**Dataset excerpt:**
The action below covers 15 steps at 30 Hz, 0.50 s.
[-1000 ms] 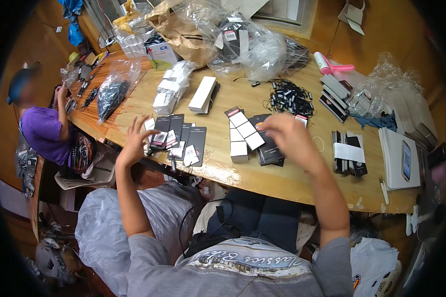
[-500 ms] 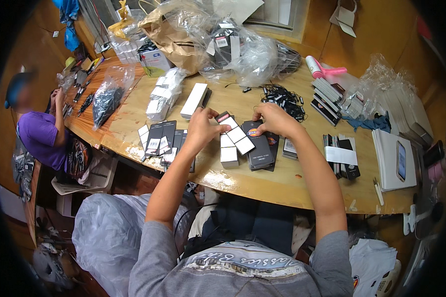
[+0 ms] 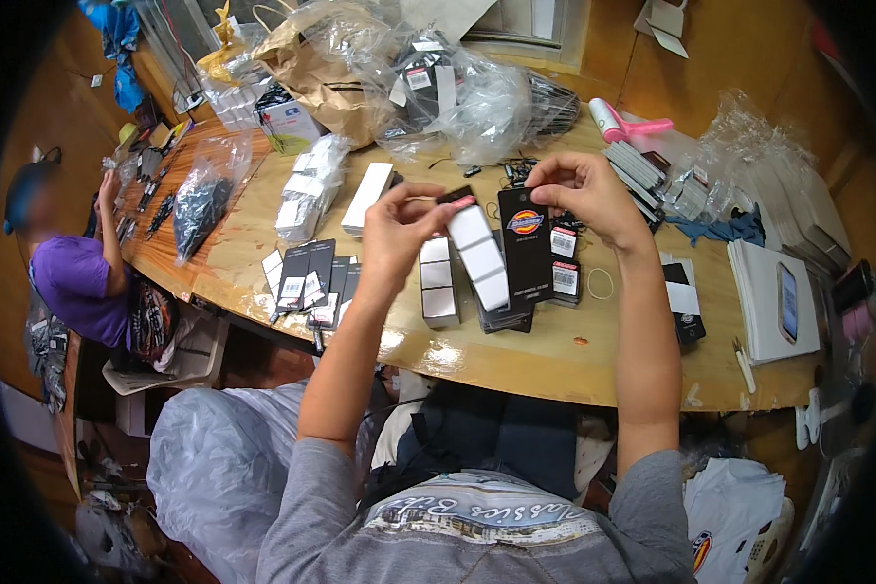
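Between the fingers and thumb of my left hand (image 3: 404, 234) is a narrow black tag with white panels (image 3: 479, 258) and a red top, raised and tilted. My right hand (image 3: 594, 195) pinches a black hang tag (image 3: 526, 258) with a coloured oval logo by its top corner. Both tags hang side by side above the table. Beneath them lies a stack of black hang tags (image 3: 516, 319), partly hidden. A stack of white-panelled tags (image 3: 441, 302) stands by my left hand. Small barcode-labelled tags (image 3: 565, 279) sit below my right hand.
Black tags with barcode stickers (image 3: 305, 273) lie left. A banded tag bundle (image 3: 684, 302), a rubber band (image 3: 601, 284) and a phone (image 3: 788, 313) on white sheets are right. Plastic bags (image 3: 496, 107) crowd the back. A person in purple (image 3: 73, 282) sits at far left.
My right hand has lifted a black hang tag off the stack and moved up and right. My left hand has raised the white-panelled tag and turned it more upright.
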Each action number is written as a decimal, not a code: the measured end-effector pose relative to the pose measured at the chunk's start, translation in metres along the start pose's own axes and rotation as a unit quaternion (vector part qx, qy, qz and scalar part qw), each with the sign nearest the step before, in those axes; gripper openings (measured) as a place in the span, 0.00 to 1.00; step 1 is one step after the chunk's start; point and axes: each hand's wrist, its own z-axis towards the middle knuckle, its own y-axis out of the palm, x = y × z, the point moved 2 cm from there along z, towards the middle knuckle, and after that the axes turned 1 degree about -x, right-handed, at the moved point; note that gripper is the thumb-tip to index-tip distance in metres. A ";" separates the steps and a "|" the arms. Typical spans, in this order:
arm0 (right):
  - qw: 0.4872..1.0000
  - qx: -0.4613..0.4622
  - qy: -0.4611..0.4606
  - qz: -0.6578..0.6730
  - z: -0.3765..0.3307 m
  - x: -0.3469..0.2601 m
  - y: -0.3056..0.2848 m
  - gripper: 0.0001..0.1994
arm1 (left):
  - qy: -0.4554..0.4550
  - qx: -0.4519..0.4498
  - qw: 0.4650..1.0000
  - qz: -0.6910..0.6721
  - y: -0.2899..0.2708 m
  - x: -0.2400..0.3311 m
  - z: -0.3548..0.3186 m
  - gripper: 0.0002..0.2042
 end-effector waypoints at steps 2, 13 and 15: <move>0.999 0.018 -0.029 -0.032 -0.006 -0.011 0.011 0.06 | -0.020 -0.052 0.997 -0.048 0.017 0.001 -0.004 0.12; 0.928 0.147 0.085 -0.331 -0.019 0.079 -0.030 0.12 | -0.012 -0.003 0.985 -0.174 0.040 -0.018 -0.012 0.06; 0.917 0.116 0.133 -0.358 -0.018 0.090 -0.031 0.12 | 0.005 -0.010 0.978 -0.209 0.039 -0.020 -0.011 0.06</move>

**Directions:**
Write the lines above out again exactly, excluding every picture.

**Task solution:**
The action below covers 15 steps at 30 Hz, 0.50 s.
[-1000 ms] 
[-500 ms] 
[+0 ms] 
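Between the fingers and thumb of my left hand (image 3: 404, 234) is a narrow black tag with white panels (image 3: 479, 258) and a red top, raised and tilted. My right hand (image 3: 594, 195) pinches a black hang tag (image 3: 526, 258) with a coloured oval logo by its top corner. Both tags hang side by side above the table. Beneath them lies a stack of black hang tags (image 3: 516, 319), partly hidden. A stack of white-panelled tags (image 3: 441, 302) stands by my left hand. Small barcode-labelled tags (image 3: 565, 279) sit below my right hand.
Black tags with barcode stickers (image 3: 305, 273) lie left. A banded tag bundle (image 3: 684, 302), a rubber band (image 3: 601, 284) and a phone (image 3: 788, 313) on white sheets are right. Plastic bags (image 3: 496, 107) crowd the back. A person in purple (image 3: 73, 282) sits at far left.
My right hand has lifted a black hang tag off the stack and moved up and right. My left hand has raised the white-panelled tag and turned it more upright.
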Each action number is written as a decimal, not a code: the measured end-effector pose relative to the pose measured at the chunk's start, translation in metres along the start pose's own axes and rotation as a unit quaternion (vector part qx, qy, qz and scalar part qw), each with the sign nearest the step before, in those axes; gripper openings (measured) as a place in the span, 0.00 to 1.00; step 1 is one step after the chunk's start; point and axes: each hand's wrist, its own z-axis towards the middle knuckle, its own y-axis out of the palm, x = y × z, the point moved 2 cm from there along z, towards the middle knuckle, and after that the axes turned 1 degree about -x, right-handed, at the moved point; note that gripper is the thumb-tip to index-tip distance in metres. A ";" separates the steps and a "|" the arms. Typical spans, in this order:
arm0 (right):
  - qw: 0.4872..1.0000
  - qx: -0.4613..0.4622
  - qy: -0.4611..0.4606
  - qz: -0.6578..0.6730
  - z: -0.3765..0.3307 m
  - x: -0.3469..0.2601 m
  - y: -0.3056..0.2848 m
  - gripper: 0.0001..0.1994
arm1 (left):
  - qy: -0.4554..0.4550
  - qx: -0.4519..0.4498
  - qw: 0.4650..1.0000
  - qz: -0.6910..0.6721
  - y: -0.2899..0.2708 m
  - x: -0.2400..0.3311 m
  - z: -0.3548..0.3186 m
  - gripper: 0.0002..0.2042
 end-effector waypoints at steps 2, 13 and 15: <move>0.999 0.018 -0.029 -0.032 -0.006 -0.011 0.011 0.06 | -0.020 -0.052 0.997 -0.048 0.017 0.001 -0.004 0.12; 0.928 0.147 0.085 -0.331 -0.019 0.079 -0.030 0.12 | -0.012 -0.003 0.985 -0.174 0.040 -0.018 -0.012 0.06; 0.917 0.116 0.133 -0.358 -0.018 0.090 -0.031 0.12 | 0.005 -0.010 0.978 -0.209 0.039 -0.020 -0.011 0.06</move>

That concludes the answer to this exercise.